The question is whether the pilots noticed that they hit any objects and what the communication was with these controllers on this. The plane would have been pitched up (restricts visibility to the ground in front of you) and the damage occurred pretty far behind the pilots. So they may not have seen the obstacles immediately in front of them or heard/felt hitting them. These planes are big and heavy and there's lots of noise and vibrations when a plane takes off.
The damage looks dramatic but you wouldn't be able to see it until after the landing. Obviously the plane was flying and climbing and cruising normally. And they also landed safely. So flight operations seem to not have been directly affected. So, I can see them concluding that they had a stressful takeoff but had gotten in the air successfully. Then some time later they got the news that they hit some obstacles and that there is probably damage to the plane.
The big question is why that took 3 hours. I imagine it involved a lot of communication on the ground.
As some of the others have mentioned, the reason the plane survived is likely because that was not a pressurised area. If it had breached the pressure vessel they would've noticed it very quickly (lack of pressurisation).
https://www.bbc.com/news/world-us-canada-43818752
and one of the most famous incidents (in the U.S.)
https://en.wikipedia.org/wiki/Aloha_Airlines_Flight_243
Both were from fatigue, but fatigue doesn't have to be a gradual thing; it could come from a single hit that causes the pressure vessel to fail at altitude.
See the whole list here
https://en.wikipedia.org/wiki/Uncontrolled_decompression#Not...
Edit: clarify, typo
i could not find a reference but i remember an incident where an aircraft only scraped its backend on take off and repairs were made, but years later the aircraft was lost with everyone on board after cracks propagated up and around and the aircraft lost its whole tale section
There's no reason the aircraft can't be properly repaired, and be as strong as it was when it was delivered. The Boeing Structural Repair Manual is very precise. It was just ignored.
22 years later!
Worst single-aircraft disaster in history.
I thought that on airliners pilots input runway length, altitude and wind strength and direction, and the computer optimized the thrust accordingly?
https://www.flightglobal.com/news/articles/temperature-error...
The various flight trackers all use thousands of receivers around the world, and most of them probably use the same kind of SDR chip that was originally designed for USB TV and radio receivers.
I wonder if anyone says, “I won’t be there Gus if it isn’t an Airbus”.
Also, the airport wasn't good anymore. They had just destroyed the Instrument Landing System at the end of the runway.

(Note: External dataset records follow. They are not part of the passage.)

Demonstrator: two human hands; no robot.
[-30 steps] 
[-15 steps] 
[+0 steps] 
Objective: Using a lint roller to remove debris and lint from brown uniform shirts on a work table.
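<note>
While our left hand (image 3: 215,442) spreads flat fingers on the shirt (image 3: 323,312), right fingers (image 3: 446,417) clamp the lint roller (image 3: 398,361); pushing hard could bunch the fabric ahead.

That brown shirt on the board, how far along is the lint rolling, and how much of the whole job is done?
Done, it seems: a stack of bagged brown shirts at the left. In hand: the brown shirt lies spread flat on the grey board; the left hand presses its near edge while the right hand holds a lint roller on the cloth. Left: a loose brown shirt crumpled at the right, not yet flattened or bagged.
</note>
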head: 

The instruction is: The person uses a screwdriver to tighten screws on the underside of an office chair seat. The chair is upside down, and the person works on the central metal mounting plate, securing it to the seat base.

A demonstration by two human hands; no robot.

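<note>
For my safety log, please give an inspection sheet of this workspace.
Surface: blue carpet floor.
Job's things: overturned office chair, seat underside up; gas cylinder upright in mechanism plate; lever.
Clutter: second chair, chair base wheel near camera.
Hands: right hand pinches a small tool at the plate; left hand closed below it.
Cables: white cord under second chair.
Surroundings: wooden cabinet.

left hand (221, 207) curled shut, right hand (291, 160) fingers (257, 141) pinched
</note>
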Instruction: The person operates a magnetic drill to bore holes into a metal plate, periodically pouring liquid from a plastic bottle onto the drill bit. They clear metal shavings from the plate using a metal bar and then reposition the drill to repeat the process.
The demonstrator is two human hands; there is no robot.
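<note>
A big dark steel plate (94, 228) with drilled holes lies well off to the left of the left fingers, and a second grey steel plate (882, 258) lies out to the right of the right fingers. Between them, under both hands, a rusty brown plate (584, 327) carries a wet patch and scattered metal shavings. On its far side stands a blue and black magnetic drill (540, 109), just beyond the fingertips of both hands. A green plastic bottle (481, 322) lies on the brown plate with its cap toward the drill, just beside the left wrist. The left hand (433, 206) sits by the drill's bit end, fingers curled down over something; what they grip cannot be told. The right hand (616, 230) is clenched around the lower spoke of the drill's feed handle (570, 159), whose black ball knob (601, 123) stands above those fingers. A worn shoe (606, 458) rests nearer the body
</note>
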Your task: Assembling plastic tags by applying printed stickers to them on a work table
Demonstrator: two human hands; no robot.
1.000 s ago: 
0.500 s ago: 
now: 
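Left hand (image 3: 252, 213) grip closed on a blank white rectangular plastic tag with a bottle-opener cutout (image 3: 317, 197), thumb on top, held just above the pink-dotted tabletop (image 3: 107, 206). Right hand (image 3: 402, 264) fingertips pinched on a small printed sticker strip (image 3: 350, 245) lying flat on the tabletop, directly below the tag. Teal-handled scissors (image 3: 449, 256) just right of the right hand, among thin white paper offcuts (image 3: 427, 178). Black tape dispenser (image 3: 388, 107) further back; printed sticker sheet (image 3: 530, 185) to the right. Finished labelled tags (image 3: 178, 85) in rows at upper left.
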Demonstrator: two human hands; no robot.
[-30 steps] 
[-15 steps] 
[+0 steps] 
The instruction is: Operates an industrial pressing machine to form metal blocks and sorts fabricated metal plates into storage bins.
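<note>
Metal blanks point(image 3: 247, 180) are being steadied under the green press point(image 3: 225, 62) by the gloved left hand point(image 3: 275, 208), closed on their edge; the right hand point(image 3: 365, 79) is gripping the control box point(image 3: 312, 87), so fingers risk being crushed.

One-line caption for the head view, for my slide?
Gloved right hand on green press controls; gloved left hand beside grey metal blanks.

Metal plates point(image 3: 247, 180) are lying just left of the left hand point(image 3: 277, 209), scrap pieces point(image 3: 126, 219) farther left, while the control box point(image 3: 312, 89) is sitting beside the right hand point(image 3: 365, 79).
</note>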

Nobody should land there.
Usually in times of partial emergencies, there is a threshold point where you full own the emergency and declare it.
https://ichef.bbci.co.uk/news/624/cpsprodpb/C99D/production/...
Airport perimeter damage: https://mobile.twitter.com/ANI/status/1050582092688629760
As far as I can tell this wasn't unusually close to the runway, the plane just stayed on the ground far past the end of the runway.